The curl call here has a few extra arguments:

  • “-fsS” tells curl to suppress output except for error messages
  • “-m 10” sets a 10-second timeout for HTTP requests
  • “–retry 5” tells curl to retry failed requests up to 5 times
  • “-o /dev/null” sends the server’s response to /dev/null
  • “–data-raw …” specifies a log message to include in an HTTP POST request body

Save this script in a convenient location, for example, in /opt/check-disk-space.sh, and make it executable. Then edit crontab (crontab -e) and add a new cron job:

*/10 * * * * /opt/check-disk-space.sh

Cron will run the script every 10 minutes. On every run, the script will check the used disk space, and signal success (disk usage below or at threshold) or failure (disk usage above threshold) to Healthchecks.io. Whenever the status value flips, Healthchecks.io will send you a notification:

You will also see a log of the monitoring script’s check-ins in the Healthchecks.io web interface:

Closing Comments

If your use case involves handling millions of small files, at least on ext4 filesystems, the filesystem can also run out of inodes. Run df -i to see how many inodes are in use and how many are available. If inode use is a potential concern, you could update the check-disk-space.sh script to track it too.

The shell script + Healthchecks.io pattern would work for monitoring other system metrics too. For example, you could have a script that checks the system’s 15-minute load average, the number of files in a specific directory, or a temperature sensor’s reading.

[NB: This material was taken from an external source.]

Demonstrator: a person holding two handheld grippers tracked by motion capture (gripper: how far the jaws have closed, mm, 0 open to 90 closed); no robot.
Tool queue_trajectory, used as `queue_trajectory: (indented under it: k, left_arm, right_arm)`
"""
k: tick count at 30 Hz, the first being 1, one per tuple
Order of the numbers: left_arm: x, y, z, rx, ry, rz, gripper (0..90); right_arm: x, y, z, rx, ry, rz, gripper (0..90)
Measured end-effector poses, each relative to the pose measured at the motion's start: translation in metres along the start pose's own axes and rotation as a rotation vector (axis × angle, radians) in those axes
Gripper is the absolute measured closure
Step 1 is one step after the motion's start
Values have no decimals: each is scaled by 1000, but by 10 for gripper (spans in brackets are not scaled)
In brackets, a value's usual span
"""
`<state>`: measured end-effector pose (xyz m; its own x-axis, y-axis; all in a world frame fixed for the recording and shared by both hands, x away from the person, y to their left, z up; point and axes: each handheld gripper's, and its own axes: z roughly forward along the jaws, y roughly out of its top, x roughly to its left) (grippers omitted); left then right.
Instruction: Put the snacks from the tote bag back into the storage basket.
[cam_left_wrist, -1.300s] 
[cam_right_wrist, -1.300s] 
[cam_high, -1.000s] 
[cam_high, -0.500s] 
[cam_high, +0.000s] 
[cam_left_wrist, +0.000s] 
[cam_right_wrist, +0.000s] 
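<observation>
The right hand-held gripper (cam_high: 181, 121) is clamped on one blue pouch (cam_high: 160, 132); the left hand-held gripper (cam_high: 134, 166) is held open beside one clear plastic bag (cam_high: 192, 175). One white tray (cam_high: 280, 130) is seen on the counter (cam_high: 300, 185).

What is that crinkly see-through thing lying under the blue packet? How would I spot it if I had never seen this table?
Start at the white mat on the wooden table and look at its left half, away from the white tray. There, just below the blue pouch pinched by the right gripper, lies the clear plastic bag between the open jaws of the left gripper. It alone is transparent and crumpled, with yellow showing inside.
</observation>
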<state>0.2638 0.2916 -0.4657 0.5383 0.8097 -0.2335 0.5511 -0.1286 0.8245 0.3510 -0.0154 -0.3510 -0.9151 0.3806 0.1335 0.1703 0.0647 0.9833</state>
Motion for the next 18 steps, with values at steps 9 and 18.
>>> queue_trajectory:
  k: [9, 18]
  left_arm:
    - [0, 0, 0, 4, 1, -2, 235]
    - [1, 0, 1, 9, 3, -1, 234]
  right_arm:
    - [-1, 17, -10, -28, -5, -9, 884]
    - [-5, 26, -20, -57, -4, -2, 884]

If you are looking to monitor more than a couple of system metrics though, look into purpose-built system monitoring tools such as netdata. The shell script + Healthchecks.io approach works best when you have a few specific metrics you care about, and you want to avoid installing full-blown monitoring agents in your system.

Thanks for reading and happy monitoring,
–Pēteris.